If the fruits of us becoming more productive per work hour (regardless of the cause of the improvements) didn't get shared by all income classes (they all went to the ownership class), then EVERYONE other than the rich would be poor. We would have no true middle class like we do today. Is that the world that you would want to live in?

Just a guess based upon statistics, but most likely you are middle class. You may be upper middle class or lower middle class, but if the fruits of our increasing productivity hadn't been shared between all income classes, today you would be poor. You wouldn't even have access to the computer you are using, let alone being able to afford to own it.

During the middle of the 20th century, roughly from about 1933 til 1975, all income classes did increase in income and wealth at about the same rate.

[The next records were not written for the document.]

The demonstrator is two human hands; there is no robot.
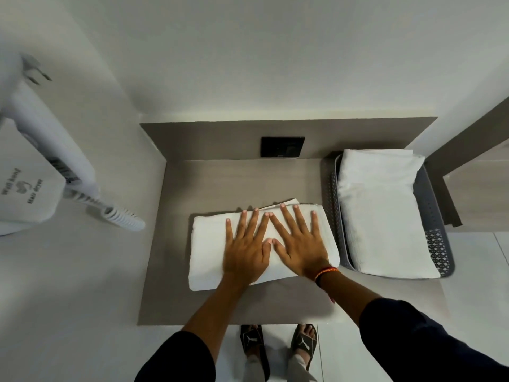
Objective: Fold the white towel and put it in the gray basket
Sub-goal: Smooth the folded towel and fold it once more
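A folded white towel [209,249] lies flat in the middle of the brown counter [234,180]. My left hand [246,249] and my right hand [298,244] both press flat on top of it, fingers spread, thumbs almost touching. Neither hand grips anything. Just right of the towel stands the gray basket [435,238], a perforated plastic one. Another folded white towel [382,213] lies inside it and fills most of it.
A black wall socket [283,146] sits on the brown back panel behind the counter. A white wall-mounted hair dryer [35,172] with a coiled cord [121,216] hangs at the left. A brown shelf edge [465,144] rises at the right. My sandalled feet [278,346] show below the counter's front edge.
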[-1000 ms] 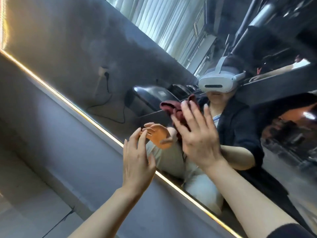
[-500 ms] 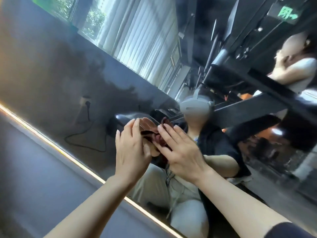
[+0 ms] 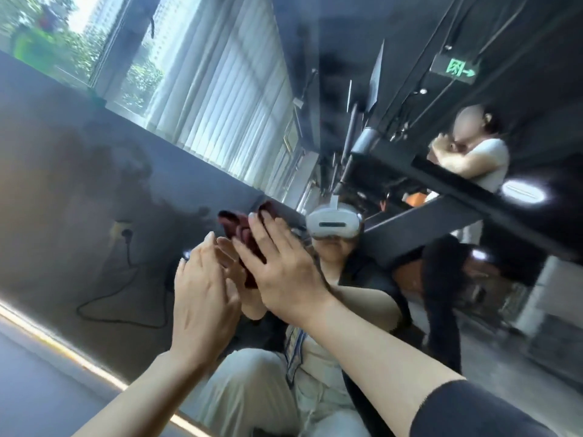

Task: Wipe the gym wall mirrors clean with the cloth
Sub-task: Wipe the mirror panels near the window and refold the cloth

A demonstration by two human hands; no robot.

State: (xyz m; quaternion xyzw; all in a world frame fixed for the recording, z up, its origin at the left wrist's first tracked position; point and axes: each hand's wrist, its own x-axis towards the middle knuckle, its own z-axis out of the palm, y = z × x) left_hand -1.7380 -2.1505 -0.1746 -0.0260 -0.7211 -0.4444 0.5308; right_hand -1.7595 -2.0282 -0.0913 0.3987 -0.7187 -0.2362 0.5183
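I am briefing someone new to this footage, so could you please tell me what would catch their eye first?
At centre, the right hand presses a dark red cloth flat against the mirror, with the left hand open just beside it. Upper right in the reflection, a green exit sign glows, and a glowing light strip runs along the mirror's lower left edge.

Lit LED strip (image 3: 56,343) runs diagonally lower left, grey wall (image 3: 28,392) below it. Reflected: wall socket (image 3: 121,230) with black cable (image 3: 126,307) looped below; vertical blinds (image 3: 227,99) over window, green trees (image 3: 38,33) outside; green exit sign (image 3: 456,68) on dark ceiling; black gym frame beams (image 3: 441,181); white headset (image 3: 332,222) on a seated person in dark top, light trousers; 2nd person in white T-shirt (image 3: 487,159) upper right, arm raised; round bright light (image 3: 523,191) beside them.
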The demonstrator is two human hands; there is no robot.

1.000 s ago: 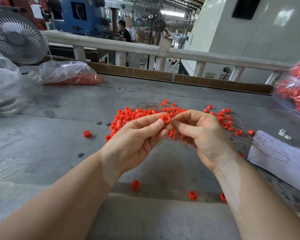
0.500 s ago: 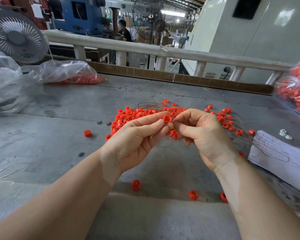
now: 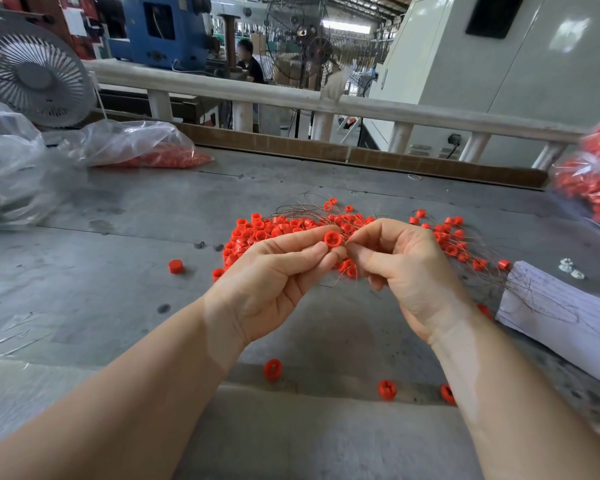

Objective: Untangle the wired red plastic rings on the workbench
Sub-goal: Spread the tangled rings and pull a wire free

Your standard of living and income level today, regardless of what income class you are in (with the exception of the rich), was established during that time period, and hasn't really changed much since. During the mid 1970's, something changed in our income distribution system, and suddenly most of the increases in income started going to the top income earners, and the middle class stagnated. The middle class has been pretty much stagnated ever since then, regardless of who was POTUS or who controlled congress. The point when income growth distribution changed is often refered to as the "Great Divergence".

If we could return to the economic income distribution gains of the middle 20th century, then your income would start to rise at about the same rate as our per work hour productivity, even if your individual value or skills didn't increase. If your individual skills continue to increase, then you would simply climb the economic ladder more quickly than you can under our current situation.

The chart below does a pretty good job of illustrating the Great Divergence:

11-28-11pov-f1.png
 
Only on a particular individual bases, not in aggregate.

:shrug: if by that you mean that only people are living better lives, then.... um.... sure?